▶ [Directions] When the line containing "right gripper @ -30" appears in the entries below, begin printing there and stop after the line containing "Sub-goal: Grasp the"; print each of those lines exactly and no other line.

▶ [Exercise materials]
────────────────

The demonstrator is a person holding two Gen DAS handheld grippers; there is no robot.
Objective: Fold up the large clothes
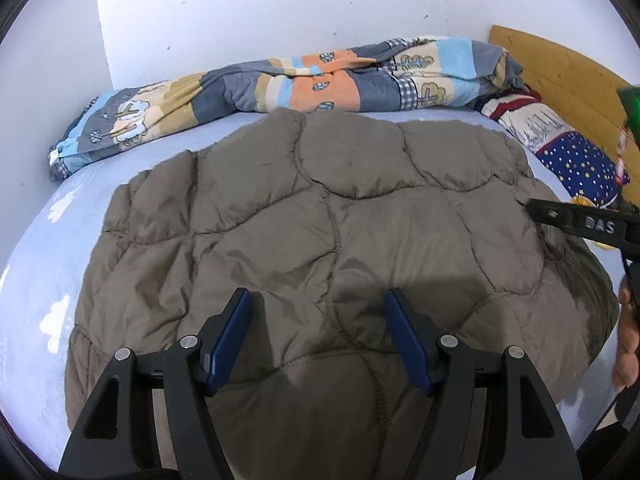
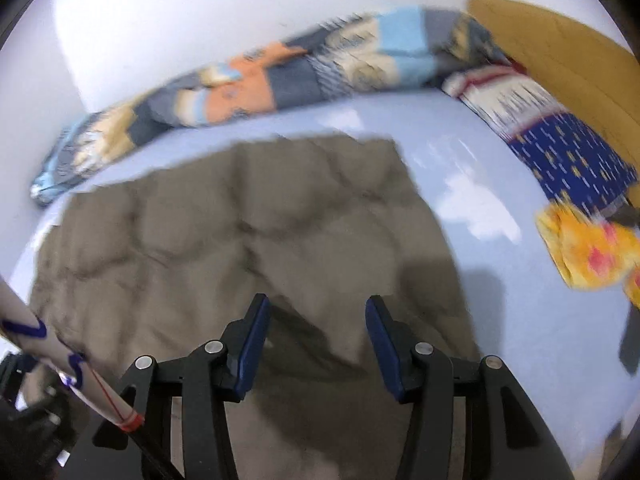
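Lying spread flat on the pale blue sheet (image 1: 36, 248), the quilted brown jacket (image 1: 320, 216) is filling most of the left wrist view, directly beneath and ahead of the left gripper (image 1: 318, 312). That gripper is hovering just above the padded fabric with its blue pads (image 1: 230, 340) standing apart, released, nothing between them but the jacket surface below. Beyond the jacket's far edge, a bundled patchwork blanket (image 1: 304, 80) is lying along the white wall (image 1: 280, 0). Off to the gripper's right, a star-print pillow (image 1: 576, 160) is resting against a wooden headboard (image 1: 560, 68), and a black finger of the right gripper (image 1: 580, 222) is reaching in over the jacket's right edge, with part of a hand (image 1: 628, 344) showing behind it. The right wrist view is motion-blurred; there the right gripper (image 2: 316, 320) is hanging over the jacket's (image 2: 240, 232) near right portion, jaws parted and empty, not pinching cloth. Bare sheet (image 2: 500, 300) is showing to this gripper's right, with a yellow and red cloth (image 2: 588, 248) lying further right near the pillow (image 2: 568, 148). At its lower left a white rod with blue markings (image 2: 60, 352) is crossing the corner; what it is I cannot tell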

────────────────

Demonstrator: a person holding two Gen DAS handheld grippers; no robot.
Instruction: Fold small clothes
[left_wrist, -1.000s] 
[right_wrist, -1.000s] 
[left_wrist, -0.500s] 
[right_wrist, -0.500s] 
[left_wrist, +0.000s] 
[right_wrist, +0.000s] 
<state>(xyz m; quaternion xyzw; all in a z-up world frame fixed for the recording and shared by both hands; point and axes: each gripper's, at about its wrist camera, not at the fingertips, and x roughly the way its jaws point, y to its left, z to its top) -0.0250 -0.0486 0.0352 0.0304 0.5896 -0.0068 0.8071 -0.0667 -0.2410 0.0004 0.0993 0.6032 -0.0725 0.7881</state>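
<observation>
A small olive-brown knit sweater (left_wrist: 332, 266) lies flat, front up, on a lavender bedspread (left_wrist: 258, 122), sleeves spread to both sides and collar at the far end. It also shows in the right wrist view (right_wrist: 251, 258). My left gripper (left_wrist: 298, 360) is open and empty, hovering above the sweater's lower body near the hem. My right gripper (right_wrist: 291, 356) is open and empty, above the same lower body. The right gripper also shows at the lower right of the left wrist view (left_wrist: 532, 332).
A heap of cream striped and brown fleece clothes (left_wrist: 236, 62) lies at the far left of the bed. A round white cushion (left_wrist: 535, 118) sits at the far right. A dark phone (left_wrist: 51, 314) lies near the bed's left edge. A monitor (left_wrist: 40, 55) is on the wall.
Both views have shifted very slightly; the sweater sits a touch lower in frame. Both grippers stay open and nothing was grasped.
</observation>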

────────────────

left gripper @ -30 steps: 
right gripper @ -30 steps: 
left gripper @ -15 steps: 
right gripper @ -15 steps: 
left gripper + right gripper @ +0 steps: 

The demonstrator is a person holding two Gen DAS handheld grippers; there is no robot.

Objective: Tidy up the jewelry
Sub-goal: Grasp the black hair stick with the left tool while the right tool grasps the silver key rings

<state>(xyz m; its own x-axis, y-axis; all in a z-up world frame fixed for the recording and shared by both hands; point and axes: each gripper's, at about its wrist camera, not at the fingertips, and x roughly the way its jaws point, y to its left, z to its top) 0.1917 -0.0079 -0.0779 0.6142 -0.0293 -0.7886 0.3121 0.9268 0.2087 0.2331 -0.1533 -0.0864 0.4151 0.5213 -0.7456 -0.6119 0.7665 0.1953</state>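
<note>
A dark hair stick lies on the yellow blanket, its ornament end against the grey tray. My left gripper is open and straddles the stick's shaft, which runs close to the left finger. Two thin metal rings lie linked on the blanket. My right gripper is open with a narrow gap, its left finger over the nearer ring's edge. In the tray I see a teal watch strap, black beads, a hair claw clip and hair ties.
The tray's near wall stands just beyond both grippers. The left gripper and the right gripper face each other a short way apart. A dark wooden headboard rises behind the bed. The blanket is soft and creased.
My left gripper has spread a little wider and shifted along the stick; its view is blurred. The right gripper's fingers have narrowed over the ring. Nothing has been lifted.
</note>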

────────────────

▶ [Task response]
right gripper @ -30 steps: 
left gripper @ -15 steps: 
right gripper @ -15 steps: 
left gripper + right gripper @ +0 steps: 

The demonstrator is a person holding two Gen DAS handheld grippers; there is no robot.

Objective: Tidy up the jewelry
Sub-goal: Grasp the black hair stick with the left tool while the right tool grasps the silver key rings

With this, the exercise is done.